* **Exercise objective**
Your answer should be the lines below from the one with "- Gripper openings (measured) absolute" to the one with "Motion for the", both included, given again exactly and with nothing added.

* **Raw data**

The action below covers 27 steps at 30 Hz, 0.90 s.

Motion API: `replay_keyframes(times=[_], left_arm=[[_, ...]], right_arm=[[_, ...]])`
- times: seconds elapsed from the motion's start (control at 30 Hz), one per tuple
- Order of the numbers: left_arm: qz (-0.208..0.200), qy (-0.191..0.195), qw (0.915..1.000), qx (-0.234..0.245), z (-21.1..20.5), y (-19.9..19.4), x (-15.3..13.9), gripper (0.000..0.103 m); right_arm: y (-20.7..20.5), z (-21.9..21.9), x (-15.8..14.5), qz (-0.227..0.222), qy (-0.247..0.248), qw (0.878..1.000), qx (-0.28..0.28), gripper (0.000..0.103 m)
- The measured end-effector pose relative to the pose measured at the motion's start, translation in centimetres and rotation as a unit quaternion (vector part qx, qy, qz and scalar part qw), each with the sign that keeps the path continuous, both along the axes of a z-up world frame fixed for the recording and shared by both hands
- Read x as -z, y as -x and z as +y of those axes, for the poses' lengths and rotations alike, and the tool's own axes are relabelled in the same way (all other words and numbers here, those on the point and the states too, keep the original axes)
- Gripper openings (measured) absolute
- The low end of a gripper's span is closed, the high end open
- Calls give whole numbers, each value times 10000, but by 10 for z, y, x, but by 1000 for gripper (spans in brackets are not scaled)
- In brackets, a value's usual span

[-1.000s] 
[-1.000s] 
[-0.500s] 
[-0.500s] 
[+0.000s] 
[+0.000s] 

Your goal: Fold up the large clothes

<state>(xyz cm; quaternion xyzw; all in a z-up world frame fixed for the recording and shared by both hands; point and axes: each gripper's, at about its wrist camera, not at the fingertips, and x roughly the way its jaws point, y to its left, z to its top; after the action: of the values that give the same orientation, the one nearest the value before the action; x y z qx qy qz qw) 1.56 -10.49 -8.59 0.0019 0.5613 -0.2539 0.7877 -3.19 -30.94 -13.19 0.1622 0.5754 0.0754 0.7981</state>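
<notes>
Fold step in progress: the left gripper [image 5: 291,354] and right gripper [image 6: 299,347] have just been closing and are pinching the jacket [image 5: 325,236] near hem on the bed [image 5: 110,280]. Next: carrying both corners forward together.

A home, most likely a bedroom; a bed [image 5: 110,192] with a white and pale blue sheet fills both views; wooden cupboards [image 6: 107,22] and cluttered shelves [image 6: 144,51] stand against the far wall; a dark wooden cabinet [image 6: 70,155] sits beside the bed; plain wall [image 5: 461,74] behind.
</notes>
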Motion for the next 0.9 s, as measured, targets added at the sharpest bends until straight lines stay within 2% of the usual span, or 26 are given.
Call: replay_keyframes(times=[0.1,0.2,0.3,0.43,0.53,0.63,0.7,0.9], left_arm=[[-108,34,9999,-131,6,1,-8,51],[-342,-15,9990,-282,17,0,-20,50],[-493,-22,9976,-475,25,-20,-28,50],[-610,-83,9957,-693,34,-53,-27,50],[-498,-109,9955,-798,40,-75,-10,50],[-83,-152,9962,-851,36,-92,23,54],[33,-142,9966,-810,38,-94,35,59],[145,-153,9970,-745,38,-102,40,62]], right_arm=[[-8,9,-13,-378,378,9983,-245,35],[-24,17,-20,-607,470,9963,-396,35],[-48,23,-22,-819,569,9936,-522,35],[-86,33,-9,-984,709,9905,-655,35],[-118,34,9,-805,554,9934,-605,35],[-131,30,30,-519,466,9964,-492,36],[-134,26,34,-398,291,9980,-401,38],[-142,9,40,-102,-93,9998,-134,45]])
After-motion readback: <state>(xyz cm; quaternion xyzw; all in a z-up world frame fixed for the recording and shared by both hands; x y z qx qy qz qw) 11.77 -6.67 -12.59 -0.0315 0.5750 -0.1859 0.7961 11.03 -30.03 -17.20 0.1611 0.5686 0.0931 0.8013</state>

* **Your solution**
- Gripper openings (measured) absolute
- The low end of a gripper's span is closed, the high end open
- Calls give whole numbers, each value times 10000, but by 10 for z, y, x, but by 1000 for gripper (spans in brackets are not scaled)
- In brackets, a value's usual span

[-1.000s] 
[-1.000s] 
[-0.500s] 
[-0.500s] 
[+0.000s] 
[+0.000s] 

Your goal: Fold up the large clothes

<state>(xyz cm; quaternion xyzw; all in a z-up world frame fixed for the recording and shared by both hands; point and axes: each gripper's, at about its wrist camera, not at the fingertips, and x roughly the way its jaws point, y to its left, z to its top; after the action: of the values that give the same orientation, the one nearest the value before the action; x y z qx qy qz qw) 1.56 -10.49 -8.59 0.0019 0.5613 -0.2539 0.7877 -3.19 -30.94 -13.19 0.1622 0.5754 0.0754 0.7981</state>
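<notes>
Fold step in progress: the left gripper [image 5: 291,354] and right gripper [image 6: 299,347] have just been closing and are pinching the jacket [image 5: 325,236] near hem on the bed [image 5: 110,280]. Next: carrying both corners forward together.

A home, most likely a bedroom; a bed [image 5: 110,192] with a white and pale blue sheet fills both views; wooden cupboards [image 6: 107,22] and cluttered shelves [image 6: 144,51] stand against the far wall; a dark wooden cabinet [image 6: 70,155] sits beside the bed; plain wall [image 5: 461,74] behind.
</notes>
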Motion for the next 0.9 s, as measured, targets added at the sharpest bends until straight lines stay within 2% of the usual span, or 26 are given.

An answer has been given, and the exercise is complete.